**TASK ITEM**
Leave out the pictures and set down exactly the lines from the start of the listing through the one with "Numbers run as", both included.

**SOURCE DATA**
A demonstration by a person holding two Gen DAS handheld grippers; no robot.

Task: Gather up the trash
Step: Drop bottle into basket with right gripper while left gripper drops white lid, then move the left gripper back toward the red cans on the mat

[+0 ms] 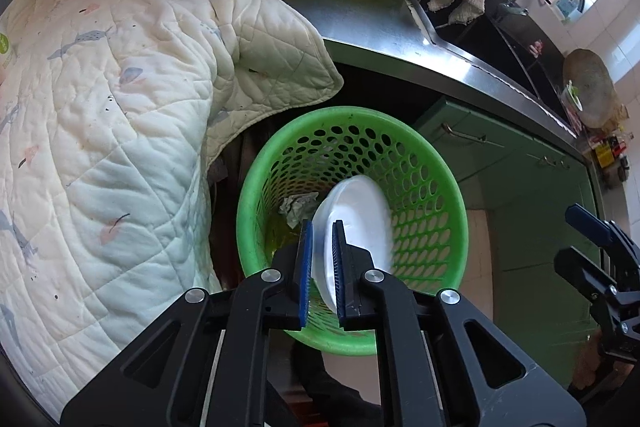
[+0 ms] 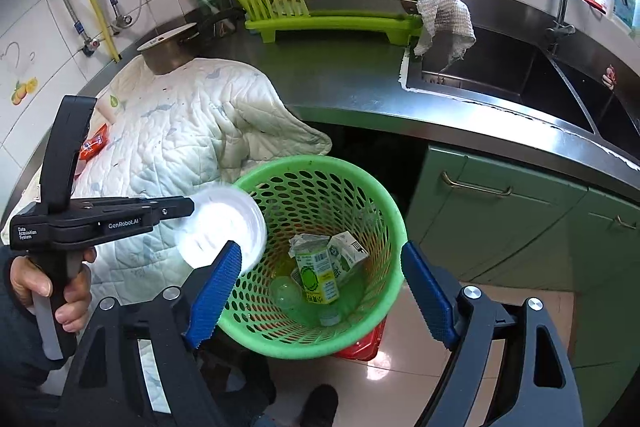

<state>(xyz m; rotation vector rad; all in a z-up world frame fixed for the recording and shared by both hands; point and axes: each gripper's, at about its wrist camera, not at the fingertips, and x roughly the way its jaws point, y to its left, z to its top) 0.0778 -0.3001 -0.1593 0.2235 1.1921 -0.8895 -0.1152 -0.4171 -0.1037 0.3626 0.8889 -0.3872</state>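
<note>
My left gripper (image 1: 322, 275) pinches a white plastic bowl (image 1: 356, 223) by its rim, tilted on edge directly over the green waste basket (image 1: 436, 163) on the floor; below lie a crushed carton (image 2: 318, 275) and bottle. My right gripper (image 2: 320, 291) hangs alongside, jaws spread, empty.
</note>
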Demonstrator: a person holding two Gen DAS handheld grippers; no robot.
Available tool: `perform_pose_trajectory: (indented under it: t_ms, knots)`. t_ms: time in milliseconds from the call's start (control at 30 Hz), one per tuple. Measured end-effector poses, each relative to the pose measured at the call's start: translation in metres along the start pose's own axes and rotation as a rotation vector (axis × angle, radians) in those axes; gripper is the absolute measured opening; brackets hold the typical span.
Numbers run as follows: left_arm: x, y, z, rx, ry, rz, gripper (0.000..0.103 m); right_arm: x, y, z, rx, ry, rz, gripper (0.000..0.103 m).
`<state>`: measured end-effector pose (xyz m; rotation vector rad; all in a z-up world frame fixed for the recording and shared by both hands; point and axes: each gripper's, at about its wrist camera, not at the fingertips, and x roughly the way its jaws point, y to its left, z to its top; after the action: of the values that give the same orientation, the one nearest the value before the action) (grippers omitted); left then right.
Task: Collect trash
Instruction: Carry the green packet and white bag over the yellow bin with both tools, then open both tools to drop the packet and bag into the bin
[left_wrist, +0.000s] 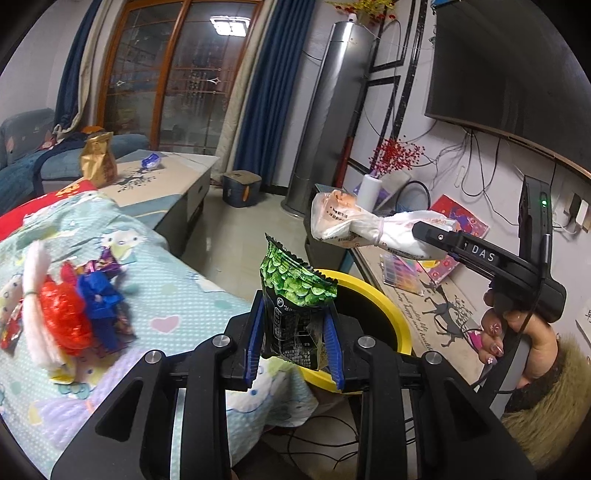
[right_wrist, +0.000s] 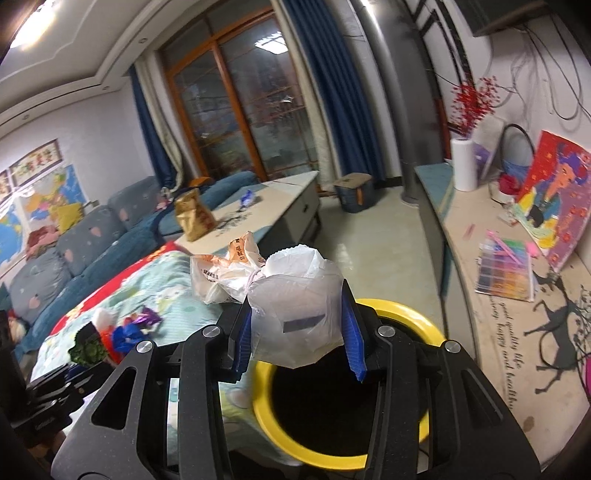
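Left wrist view: the left hand-held gripper (left_wrist: 295, 341) clamps a green snack wrapper (left_wrist: 295, 299) upright, its top edge at 12 o'clock, just short of the yellow-rimmed bin (left_wrist: 384, 295). At 2 o'clock the right hand-held gripper (left_wrist: 424, 230) pinches a knotted white plastic bag (left_wrist: 351, 221). Right wrist view: that bag (right_wrist: 295, 317) hangs directly above the bin's (right_wrist: 406, 310) dark mouth. Good practice, judged: carry each piece fully over the opening before letting go, lower slightly, and release 1 at a time. More wrappers (left_wrist: 81, 310) lie on the bed at 9 o'clock.
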<state>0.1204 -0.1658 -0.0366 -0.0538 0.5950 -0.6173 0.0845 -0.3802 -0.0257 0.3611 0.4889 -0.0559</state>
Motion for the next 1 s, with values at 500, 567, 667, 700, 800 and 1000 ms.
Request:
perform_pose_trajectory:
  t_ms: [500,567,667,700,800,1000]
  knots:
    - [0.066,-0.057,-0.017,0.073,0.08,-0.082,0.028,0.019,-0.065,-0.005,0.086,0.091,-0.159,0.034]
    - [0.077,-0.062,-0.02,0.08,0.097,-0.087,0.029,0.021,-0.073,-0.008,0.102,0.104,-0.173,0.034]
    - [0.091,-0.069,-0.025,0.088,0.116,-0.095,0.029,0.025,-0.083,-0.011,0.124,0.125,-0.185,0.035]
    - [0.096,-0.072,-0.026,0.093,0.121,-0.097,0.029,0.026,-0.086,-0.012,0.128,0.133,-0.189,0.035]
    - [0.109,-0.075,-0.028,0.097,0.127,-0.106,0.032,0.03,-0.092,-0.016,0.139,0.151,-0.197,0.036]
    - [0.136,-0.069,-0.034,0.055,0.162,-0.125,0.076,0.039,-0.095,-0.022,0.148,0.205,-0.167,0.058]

**TASK SOLUTION**
A demonstration by a person holding two Gen DAS handheld grippers; no robot.

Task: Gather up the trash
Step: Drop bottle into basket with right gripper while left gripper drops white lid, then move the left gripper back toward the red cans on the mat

[+0 ms] 
[+0 ms] 

<state>(xyz m; rotation vector rad; all in a z-up world frame fixed for the recording and shared by both hands; point and axes: each gripper's, at about its wrist camera, not at the fingertips, and x roughly the way its jaws point, y to its left, z to its top) 0.0778 -0.3001 -0.1593 0.2235 1.1921 -0.8895 -0.1152 -0.4171 -0.1037 0.3626 0.8889 -0.3872</state>
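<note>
My left gripper (image 1: 322, 275) pinches a white plastic bowl (image 1: 356, 223) by its rim, tilted on edge directly over the green waste basket (image 1: 436, 163) on the floor; below lie a crushed carton (image 2: 318, 275) and bottle. My right gripper (image 2: 320, 291) hangs alongside, jaws spread, empty.
</note>
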Demonstrator: a person holding two Gen DAS handheld grippers; no robot.
Available tool: `perform_pose_trajectory: (indented under it: t_ms, knots)`. t_ms: time in milliseconds from the call's start (control at 30 Hz), one per tuple. Measured end-effector poses, each relative to the pose measured at the call's start: translation in metres along the start pose's own axes and rotation as a rotation vector (axis × angle, radians) in those axes; gripper is the absolute measured opening; brackets hold the typical span.
Numbers run as follows: left_arm: x, y, z, rx, ry, rz, gripper (0.000..0.103 m); right_arm: x, y, z, rx, ry, rz, gripper (0.000..0.103 m).

The answer contains nothing further.